UTDesignLabOpening Academic Year: building bridges and connecting talents

Opening Academic Year: building bridges and connecting talents

Building bridges, this year’s theme of the Opening of the Aademic Year, is mainly about connecting talented people. By collaborating, but also by bringing together people with very different opinions. Annemieke Nijhof, CEO of Dutch engineering Tauw, likes to be a connector, for example in current discussions on our sustainable mobility. UT student Sevim Aktas, all too often, sees students underestimate themselves while they have the key to change. The news of the day: the start of an R&D campus on the Technology Base Twente. A major new partner for the UT in energy transition research.

Annemieke Nijhof, who studied Chemical Engineering and an Executive MBA in Twente, likes to consider herself as an ‘emulsifier’. An emulsion is a mix of two fluids that, in fact, don’t like mixing. An emulsifier helps: while its tail likes to be in one fluid and its head in the other, there will be mixing after all. As a chemical engineer, Nijhof litterally worked with emulsifiers, but more than that she worked as a emulsifier herself. As the CEO of Tauw, she recently chaired the ‘mobility table’ of the Dutch Climate Agreement, a group of stake holders with very different opinions en visions that needed a connecting element. Her message to the audience: be aware of your full human being, look at what you can contribute and be inspired by the right teachers and leaders.


Future universities

In his opening address, UT President Victor van der Chijs mentioned the healthy growth of the inflow of students, 11 percent for the Bachelor’s programmes is above average in The Netherlands. Strong growers are typically programmes that are interesting for the current labour market, like Business & IT, Technical Computer Science and Mechanical Engineering. In his address, Van der Chijs also raised the question if the university, in fifteen years from now, will still be the same type of institution. Will we see the evolutionary changes we’ve always seen, or will they be disruptive and radical, looking at  changes in society as a whole? Van der Chijs invited the audience to join the discussion on this, using the working title High Tech Human Touch 2030 (HTHT2030) for this.

Energy transition

Sustainability and energy transition, another central theme during the celebration, is one of the major research themes for the University of Twente. Van der Chijs illustrated this with the example of a new type of windturbine, installed just a few days earlier at the Danish coast. By using superconductors in stead of conventional magnets, the weight and size of these turbines can be reduced drastically while the generated power is still the same. UT sustainability research also includes solar power, biomass, CO2 capturing. And the student teams work on future means of transport, even on the racing track.

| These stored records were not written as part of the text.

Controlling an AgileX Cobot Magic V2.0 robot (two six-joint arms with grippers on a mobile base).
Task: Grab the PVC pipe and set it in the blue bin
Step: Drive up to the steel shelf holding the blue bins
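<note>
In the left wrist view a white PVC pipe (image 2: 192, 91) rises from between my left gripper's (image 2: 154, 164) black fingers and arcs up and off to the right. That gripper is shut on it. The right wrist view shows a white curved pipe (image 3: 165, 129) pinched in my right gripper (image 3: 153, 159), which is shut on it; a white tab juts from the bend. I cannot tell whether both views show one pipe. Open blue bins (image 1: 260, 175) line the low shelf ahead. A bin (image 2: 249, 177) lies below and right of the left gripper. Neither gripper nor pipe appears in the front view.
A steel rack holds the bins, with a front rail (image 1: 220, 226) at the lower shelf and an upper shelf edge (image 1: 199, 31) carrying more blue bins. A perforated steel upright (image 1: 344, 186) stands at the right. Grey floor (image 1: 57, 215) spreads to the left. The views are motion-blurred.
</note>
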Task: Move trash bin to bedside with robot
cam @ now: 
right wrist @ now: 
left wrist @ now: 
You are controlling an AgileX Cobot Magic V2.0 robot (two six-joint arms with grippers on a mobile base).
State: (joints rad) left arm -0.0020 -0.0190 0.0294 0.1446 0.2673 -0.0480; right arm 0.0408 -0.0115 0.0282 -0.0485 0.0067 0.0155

The roaring petrol engines are replaced by electric and superfast motorbikes. UT’s Electric Superbike Team did well on the TT track, just a few days earliers. One of the success factors: a good battery. And that was the 'bridge' to introducing Mr. Kees Koolen, who is a motorbike lover and who introduced a major new initiatieve: a R&D campus on lithium energy storage and mobility, at the former Airforce Base Twenthe, now called Technology Base. His company Lithium Werks will be an important partner for the university. More about that in this press release.

Overijssel

Overijssel’s new King’s Commissioner, Andries Heidema, presented himself for the first time for a UT audience. He mentioned new collaborative effort with UT’s DesignLab, for example in developing knowledge for tackling societal challenges, from nature preservation to ICT and all topics in which the people of Overijssel want to contribute to policy-making. According to Heideman, Overijssel is the very first province starting this type of collaboration with a university.


Active students

Sevim Aktas, an Advanced Technology student, is an active ‘ University Innovation Fellow’, an initiative of Stanford University. She also contributed to the Green Team Twente, the Living Smart Campus project and the ‘Model United Nations UT’. When she started studying, she couldn’t have guessed that she would one day be the person she now is; she saw some opportunities, but at the same time she realized that you need talented people around you with the same type of mindet. Having said this, the stage rapidly filled with active students, little moments before Rector Thom Palstra officially opened the Academic Year 2018-2019.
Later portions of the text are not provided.